The Dude has found his man.
“He’s a good man and a great leader,” said Academy Award-winning actor Jeff Bridges, describing his good friend Steve Bullock in a statement to The Daily Beast.
Bullock, the governor of Montana, announced his bid for the 2020 nomination on Tuesday and has pitched himself as the only Democrat in a field of nearly two dozen contenders who has won twice in Trump country. While his campaign is less than 48 hours old, it is becoming something of a cattle call for Hollywood actors, producers, and talent managers who want to see their candidate plucked out of obscurity.
For Bridges, Bullock is a natural choice. The actor was active on the governor’s 2016 re-election campaign, even holding a concert for him in Bullock’s hometown of Missoula.
“He has long Montana ties,” Bullock said, adding they became close while working together on childhood hunger issues. So close, Bullock said, he talked openly with Bridges about his prospective campaign well before the official launch, which has been months in the works.
“He’s been very encouraging of me doing this,” he said.
Bridges isn’t Bullock’s only famous supporter. In fact, he’s caught the attention of a hodgepodge of elite donors who have been attracted to the Montana Democrat’s blend of progressive and pragmatic politics.
“Without a doubt Governor Steve Bullock is my favorite Democrat!” Lyle Lovett, a four-time Grammy Award winning country music star, told The Daily Beast in a statement.
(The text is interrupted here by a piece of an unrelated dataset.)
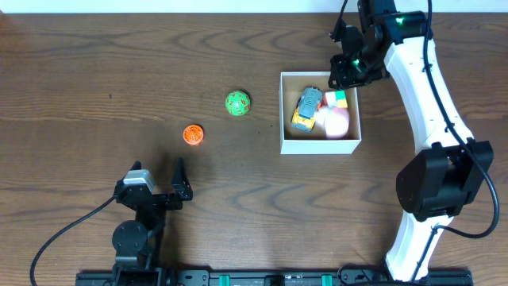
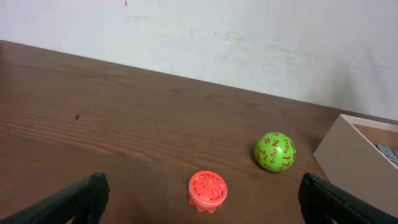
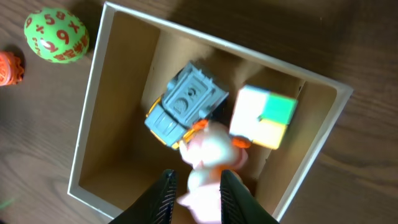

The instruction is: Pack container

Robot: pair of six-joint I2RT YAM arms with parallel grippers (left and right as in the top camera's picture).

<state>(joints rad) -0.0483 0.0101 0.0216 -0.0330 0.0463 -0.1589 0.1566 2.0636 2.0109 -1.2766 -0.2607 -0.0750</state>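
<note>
White-walled container (image 1: pixel 317 145), cardboard-lined, is seated right of centre on the wood table (image 1: pixel 95 63), inside the right arm's reach. Three items are packed in it: grey-and-yellow toy truck (image 1: pixel 305 108) towards the left, multicoloured cube (image 1: pixel 336 98) in the far right corner, pink toy (image 1: pixel 336 121) near right. They are bunched touching one another, and a strip of floor along the left wall is bare.

Right gripper (image 1: pixel 349 70) is hung over the container's far right edge, pointed down. In the wrist view its fingers (image 3: pixel 165 196) are seen parted, with the pink toy blurred beneath the gap. Overhead that toy is shown lying on the box floor, apart from the gripper, so the gripper is judged released with nothing gripped.

Left gripper (image 1: pixel 157 181) is parked near left, spread wide, nothing held. It is aimed so that the orange ridged disc (image 2: pixel 207 190) and the green numbered ball (image 2: pixel 275 151) are framed between its fingers. Both are loose on the table left of the container, the ball closer to the box and the disc closer to the left gripper.

Judged status: three in, two out. The disc is probably best taken by the left arm, being closest. The ball can roll, so a centred pinch would be needed. Both should fit on the bare floor at the left.
</note>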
At first glance, Bullock, another middle aged white guy in a historically diverse field of candidates, may seem like a puzzling choice for the moneyed actor and producer set. But Hollywood loves an underdog and Bullock’s story is downright cinematic.
Born in Missoula, he “struggled just to get by,” he said in his campaign launch video.
A child raised by a single mother, Bullock eventually rose to become the state’s top executive, giving progressives on red terrain a leader whose ideology matched their own. He and his wife Lisa are now raising their family in his childhood home, promising a chance at a vague but optimistic “fair shot” for future generations under Bullock 2020.
A supporter of popular socially liberal positions like marriage equality and abortion rights, his agenda mirrors his rivals from the Democratic-friendly coasts. Yet he managed to earn a second term during unfavorable conditions at the height of Trump’s election.
“I go all across our state’s 147,000 square miles and look for common ground to get things done,” he said. “That’s how I was able to bring Democrats and Republicans together.”
But Bullock is not the only 2020 aspirant attracting celebrities’ help. In the first quarter of 2019, Sen. Kamala Harris raised nearly $290,000 from entertainment sources, according to the Center for Responsive Politics.
Former Texas Rep. Beto O’Rourke and South Bend Mayor Pete Buttigieg, both younger white men who recently skyrocketed to national fame, have seen their fair share of A-list attention, as has Sen. Cory Booker (D-NJ). Former Vice President Joe Biden reportedly brought in $700,000 at a California fundraiser co-hosted by DreamWorks co-founder Jeffrey Katzenberg earlier this month.
But behind the scenes, Bullock’s been courting the producer too. Katzenberg donated $5,000 to his Big Sky Values PAC in 2018.
“I’ve had great conversations with Jeffrey Katzenberg,” he said, and “with Scooter Braun as well,” broadening the entertainment scope to include a high-level talent manager.
Braun is most famously known for his connection to singers Justin Bieber and Ariana Grande, whom he represents. Demi Lovato hired him last week.
“Dreams came true today for me. I officially have a NEW MANAGER!!!” she posted on Instagram about Braun.
Braun gave $2,800 to the Big Sky Values PAC in February, while television producer Matt Pyken donated $1,500 in 2017. Former NBC Commissioner David Stern gave money to his governor bid.
Bullock enters the presidential race virtually unknown nationally, announcing months after most top-tier Democrats and two other governors. He’ll have to scramble to reach the Democratic National Committee’s series of donor and polling requirements to qualify for the first debate in June. And grabbing significant attention from the national media will be particularly important.
Still, he plans on plowing past others even with the odds stacked against him. And he believes a quirky coalition of backers beyond the Treasure State can only work in his favor.
One actress in his orbit said she is particularly qualified to speak in support of the true-blue Democrat—she played in one of his favorite TV series.
“I was on a show that was about cowboys,” Smallville actress Cassidy Freeman told The Daily Beast in an interview.
“He definitely watched Longmire,” referring to her role in a show based on the Walt Longmire mystery novels by bestselling author Craig Johnson.
“He mistakenly thought Buffalo, Wyoming was Buffalo, New York,” she joked. “And I was like, ‘aren’t you a governor in Montana?’”
Freeman, who moved to Montana in her twenties, said she voted for Bullock in the recent governor contest and intends to vote for him in the Democratic primary. She also gave money to his re-election campaign.
“I know Steve as a man and a friend,” she said, recalling several times that he showed up at family gatherings. “He makes the time to get to know people. I’m excited to see what he can do.”